● Assignment: Only the text belongs in the answer: every line of the records below, transcribed exactly.

Items listed in a dataset
####################
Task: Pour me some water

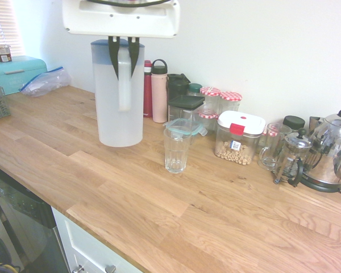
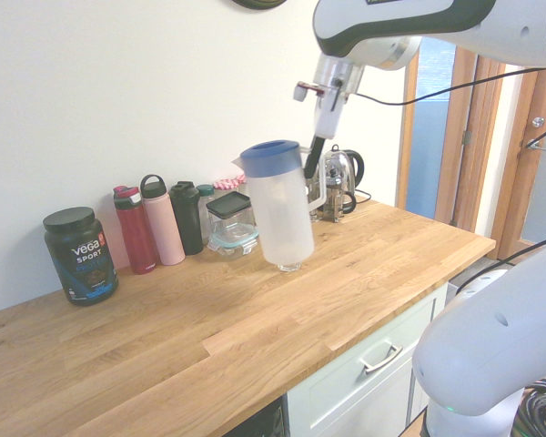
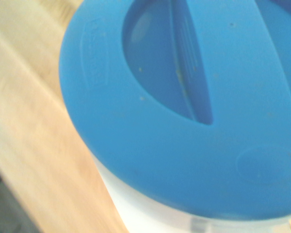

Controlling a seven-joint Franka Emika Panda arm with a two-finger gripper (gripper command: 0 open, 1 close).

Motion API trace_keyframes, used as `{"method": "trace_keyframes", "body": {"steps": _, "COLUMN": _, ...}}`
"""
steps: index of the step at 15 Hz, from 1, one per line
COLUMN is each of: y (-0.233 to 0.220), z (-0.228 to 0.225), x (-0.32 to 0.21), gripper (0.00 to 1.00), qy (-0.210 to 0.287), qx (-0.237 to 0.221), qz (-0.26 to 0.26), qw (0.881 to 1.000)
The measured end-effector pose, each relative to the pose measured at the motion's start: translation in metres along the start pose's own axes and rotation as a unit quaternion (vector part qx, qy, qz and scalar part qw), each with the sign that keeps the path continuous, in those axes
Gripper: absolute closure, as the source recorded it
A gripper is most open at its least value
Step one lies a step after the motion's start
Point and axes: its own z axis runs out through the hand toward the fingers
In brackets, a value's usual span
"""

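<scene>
1. I'm watching my gripper [image 1: 124, 73] up at the pitcher's handle [image 1: 124, 85], its two dark fingers pressed in, one on each side, pinching the upper part of that handle.
2. And here's the pitcher [image 1: 119, 108]: frosted, pale body, blue lid [image 2: 270, 157] on top, close to upright. The second exterior view shows its base above the foot of the glass behind it, so I read it as held clear of the wooden counter [image 2: 191, 337].
3. Now the water: I can't make out any level through that cloudy plastic, so I can't say how much is in there.
4. The clear glass [image 1: 176, 151] stands upright on the counter near the pitcher, apart from it in the first exterior view. I can't tell whether it holds any liquid.
5. My wrist view is nearly all blue lid, with pale wood running past its edge.
6. Along the wall I've got a red bottle [image 2: 135, 232], a pink bottle [image 2: 164, 228], a dark tumbler [image 2: 187, 218] and jars with checked lids [image 1: 229, 98].
7. Further along sit the white-lidded container [image 1: 237, 139], a glass mug [image 1: 273, 147], a small press [image 1: 294, 156] and the shiny kettle [image 1: 328, 151].
</scene>
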Motion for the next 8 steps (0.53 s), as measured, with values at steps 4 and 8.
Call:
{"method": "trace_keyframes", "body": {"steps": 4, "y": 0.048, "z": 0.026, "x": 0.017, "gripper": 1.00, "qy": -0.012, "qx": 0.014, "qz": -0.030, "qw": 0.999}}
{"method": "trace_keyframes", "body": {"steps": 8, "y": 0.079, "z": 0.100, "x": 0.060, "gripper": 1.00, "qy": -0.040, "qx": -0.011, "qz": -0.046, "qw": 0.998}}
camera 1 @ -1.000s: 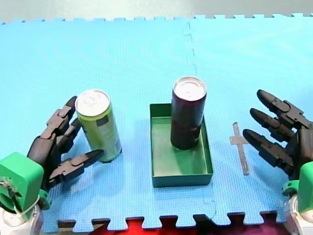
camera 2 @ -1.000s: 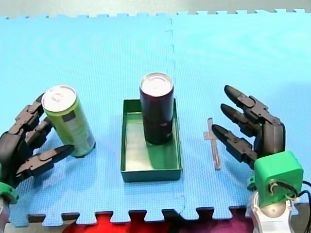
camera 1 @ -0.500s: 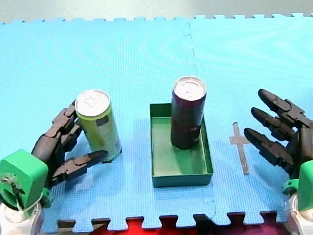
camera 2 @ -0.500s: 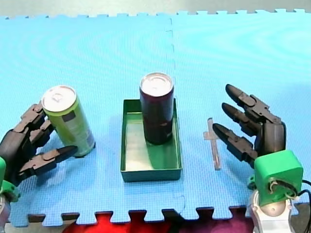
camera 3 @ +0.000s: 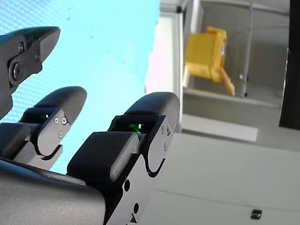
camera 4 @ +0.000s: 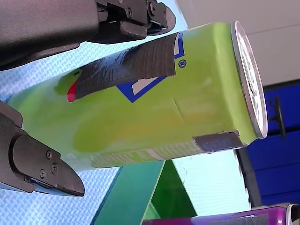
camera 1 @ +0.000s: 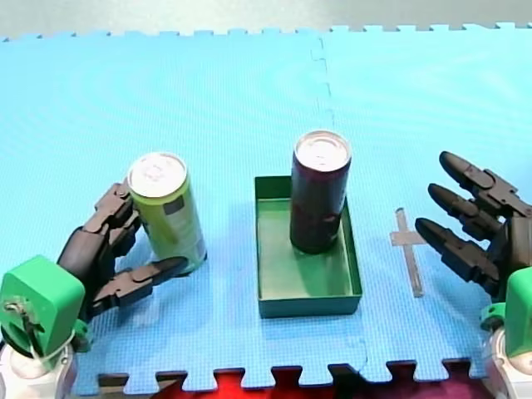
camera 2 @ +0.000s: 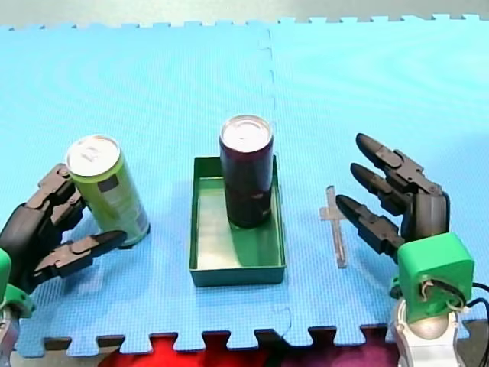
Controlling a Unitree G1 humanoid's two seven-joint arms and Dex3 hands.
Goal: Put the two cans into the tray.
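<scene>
Green can [camera 1: 169, 212]: upright on the blue mat [camera 1: 208, 91], just left of the tray [camera 1: 309, 306], not yet in it.

Head views: the left hand [camera 1: 104, 262] wraps the green can, fingers [camera 1: 116, 220] on its outer side, thumb [camera 1: 154, 271] at the near base. The purple can [camera 1: 319, 195] stands in the tray's far half, so the step in hand is judged to be the grasp of the second can. The next move calls for a lift clear of the tray wall, a carry to the right, and a set-down in the free near half without striking the purple can. The right hand [camera 1: 478, 237], empty, sits right of the tray beside a tape mark [camera 1: 409, 258].

Second wrist view: the fingers pinch the can body from opposite sides.

First wrist view: a hand [camera 3: 84, 154] holding nothing, with the mat behind it.
</scene>
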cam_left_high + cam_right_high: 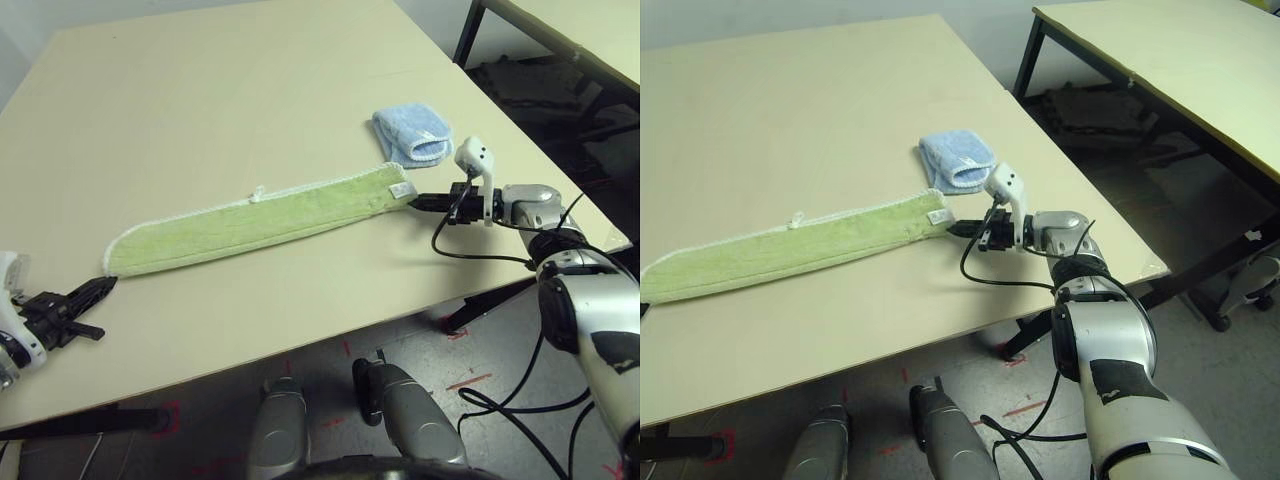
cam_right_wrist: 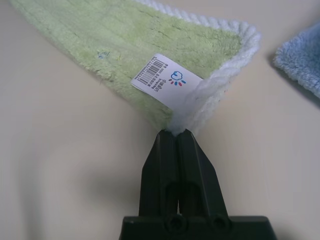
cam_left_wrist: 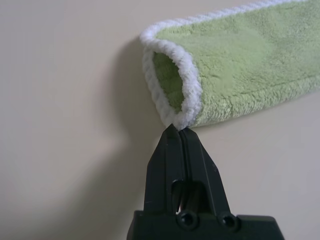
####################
● Output below:
Task: Pour me some water


Controlling a seven-joint Franka Emika Panda arm with a two-finger gripper (gripper command: 0 open, 1 close).

Motion API trace_keyframes, used as `{"method": "trace_keyframes", "body": {"steps": _, "COLUMN": _, ...}}`
"""
steps: index of the step at 15 Hz, from 1, one per line
COLUMN is each of: y (-0.233 to 0.220), z (-0.228 to 0.225), x (-0.32 to 0.21), gripper (0.00 to 1.00), qy (-0.210 to 0.287), qx (-0.237 to 0.221), qz (-0.26 to 0.26), qw (0.881 to 1.000)
The measured end-effector pose, each relative to the pose measured at the motion's start: translation in metres along the start pose's own axes and rotation as a unit quaternion (vector part qx, qy, qz and scalar part qw), each with the sign that keeps the path continuous, in those axes
Gripper: absolute closure, as the source recorded it
A gripper is most open at its least value
Step one lies a step after the motion's start
Point and axes: its own z axis runs out through the hand toward the fingers
In brackets, a value's usual span
"""

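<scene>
1. I'm watching my gripper [image 1: 124, 73] up at the pitcher's handle [image 1: 124, 85], its two dark fingers pressed in, one on each side, pinching the upper part of that handle.
2. And here's the pitcher [image 1: 119, 108]: frosted, pale body, blue lid [image 2: 270, 157] on top, close to upright. The second exterior view shows its base above the foot of the glass behind it, so I read it as held clear of the wooden counter [image 2: 191, 337].
3. Now the water: I can't make out any level through that cloudy plastic, so I can't say how much is in there.
4. The clear glass [image 1: 176, 151] stands upright on the counter near the pitcher, apart from it in the first exterior view. I can't tell whether it holds any liquid.
5. My wrist view is nearly all blue lid, with pale wood running past its edge.
6. Along the wall I've got a red bottle [image 2: 135, 232], a pink bottle [image 2: 164, 228], a dark tumbler [image 2: 187, 218] and jars with checked lids [image 1: 229, 98].
7. Further along sit the white-lidded container [image 1: 237, 139], a glass mug [image 1: 273, 147], a small press [image 1: 294, 156] and the shiny kettle [image 1: 328, 151].
</scene>
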Motion for the next 8 steps (0.53 s), as measured, with values at steps 4 and 8.
Call:
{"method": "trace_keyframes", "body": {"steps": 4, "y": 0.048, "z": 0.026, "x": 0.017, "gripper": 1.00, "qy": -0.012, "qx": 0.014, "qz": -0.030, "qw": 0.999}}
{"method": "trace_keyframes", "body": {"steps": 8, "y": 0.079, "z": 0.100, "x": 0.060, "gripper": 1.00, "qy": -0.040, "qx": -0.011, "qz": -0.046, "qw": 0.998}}
camera 1 @ -1.000s: 
camera 2 @ -1.000s: 
camera 1 @ -0.500s: 
camera 2 @ -0.500s: 
camera 3 @ +0.000s: 
camera 4 @ +0.000s: 
camera 1 @ +0.000s: 
camera 2 @ +0.000s: 
Controlling a Unitree G1 humanoid's two seven-joint arms and Dex3 hands.
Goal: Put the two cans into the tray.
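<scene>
Green can [camera 1: 169, 212]: upright on the blue mat [camera 1: 208, 91], just left of the tray [camera 1: 309, 306], not yet in it.

Head views: the left hand [camera 1: 104, 262] wraps the green can, fingers [camera 1: 116, 220] on its outer side, thumb [camera 1: 154, 271] at the near base. The purple can [camera 1: 319, 195] stands in the tray's far half, so the step in hand is judged to be the grasp of the second can. The next move calls for a lift clear of the tray wall, a carry to the right, and a set-down in the free near half without striking the purple can. The right hand [camera 1: 478, 237], empty, sits right of the tray beside a tape mark [camera 1: 409, 258].

Second wrist view: the fingers pinch the can body from opposite sides.

First wrist view: a hand [camera 3: 84, 154] holding nothing, with the mat behind it.
</scene>
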cam_left_high + cam_right_high: 
cam_right_wrist: 
cam_left_wrist: 

The exercise is finished.